PROVIDED MATERIAL Block Start
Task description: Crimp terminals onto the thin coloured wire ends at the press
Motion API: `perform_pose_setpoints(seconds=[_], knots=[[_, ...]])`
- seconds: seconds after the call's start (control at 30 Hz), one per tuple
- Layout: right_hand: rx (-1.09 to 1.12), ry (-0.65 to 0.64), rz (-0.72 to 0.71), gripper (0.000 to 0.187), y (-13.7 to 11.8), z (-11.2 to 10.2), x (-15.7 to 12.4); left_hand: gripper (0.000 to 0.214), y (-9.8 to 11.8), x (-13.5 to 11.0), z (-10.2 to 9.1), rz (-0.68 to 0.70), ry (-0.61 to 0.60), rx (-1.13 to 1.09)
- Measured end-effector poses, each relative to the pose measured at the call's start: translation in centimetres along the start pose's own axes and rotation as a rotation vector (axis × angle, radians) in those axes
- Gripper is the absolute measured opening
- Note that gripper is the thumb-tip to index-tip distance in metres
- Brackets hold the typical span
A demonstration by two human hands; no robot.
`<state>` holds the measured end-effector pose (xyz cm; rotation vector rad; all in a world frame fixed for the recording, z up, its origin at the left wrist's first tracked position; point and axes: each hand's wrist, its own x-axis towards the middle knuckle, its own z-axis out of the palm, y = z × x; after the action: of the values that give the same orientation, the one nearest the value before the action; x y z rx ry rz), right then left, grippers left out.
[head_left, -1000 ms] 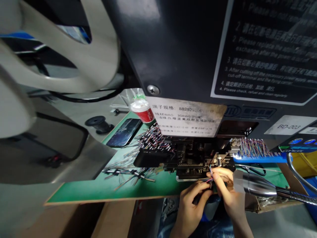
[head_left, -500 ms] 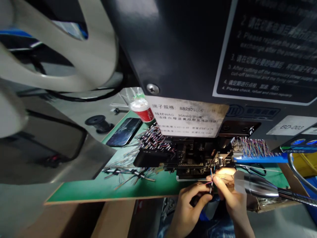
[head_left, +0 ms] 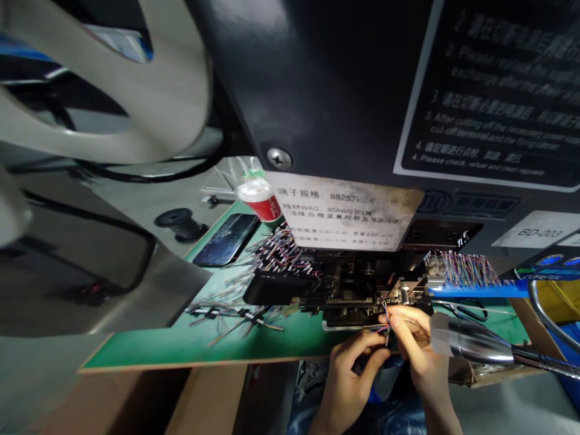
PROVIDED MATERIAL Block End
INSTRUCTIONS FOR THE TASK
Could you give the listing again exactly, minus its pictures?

REPLY
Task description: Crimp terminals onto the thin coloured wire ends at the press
Motion API: `perform_pose_setpoints(seconds=[_], knots=[[_, ...]])`
- seconds: seconds after the call's start (control at 30 Hz), one per tuple
- Layout: right_hand: rx (-1.09 to 1.12), ry (-0.65 to 0.64), rz (-0.72 to 0.71), gripper (0.000 to 0.187), y (-13.7 to 11.8), z (-11.2 to 10.2), x (-15.7 to 12.4); left_hand: gripper (0.000 to 0.214), y (-9.8 to 11.8), x (-13.5 to 11.0), z (-10.2 to 9.1), rz (-0.68 to 0.70), ry (-0.61 to 0.60), rx (-1.13 to 1.09)
- Measured end-effector poses, each relative to the pose measured at the call's start: translation in centimetres along the start pose's own axes and rotation as a rotation vector (axis × angle, radians) in those axes
- Gripper is the absolute measured opening
- Note that gripper is the thumb-tip to index-tip distance in metres
- Brackets hold the typical span
A demonstration by two human hands; no robot.
`<state>` holds the measured end-effector pose (xyz cm; rotation vector rad; all in a world frame fixed for the recording, z up, its origin at the left wrist's first tracked position; point and axes: each hand's wrist, its own x-axis towards the middle knuckle, its own z-axis out of the palm, y = z × x; after the action: of the values that give the same orientation, the one nearest the value before the action; x y z rx ry rz), right then left, grippers left out.
[head_left, -1000 ms] 
[head_left, -500 ms] 
[head_left, +0 ms] 

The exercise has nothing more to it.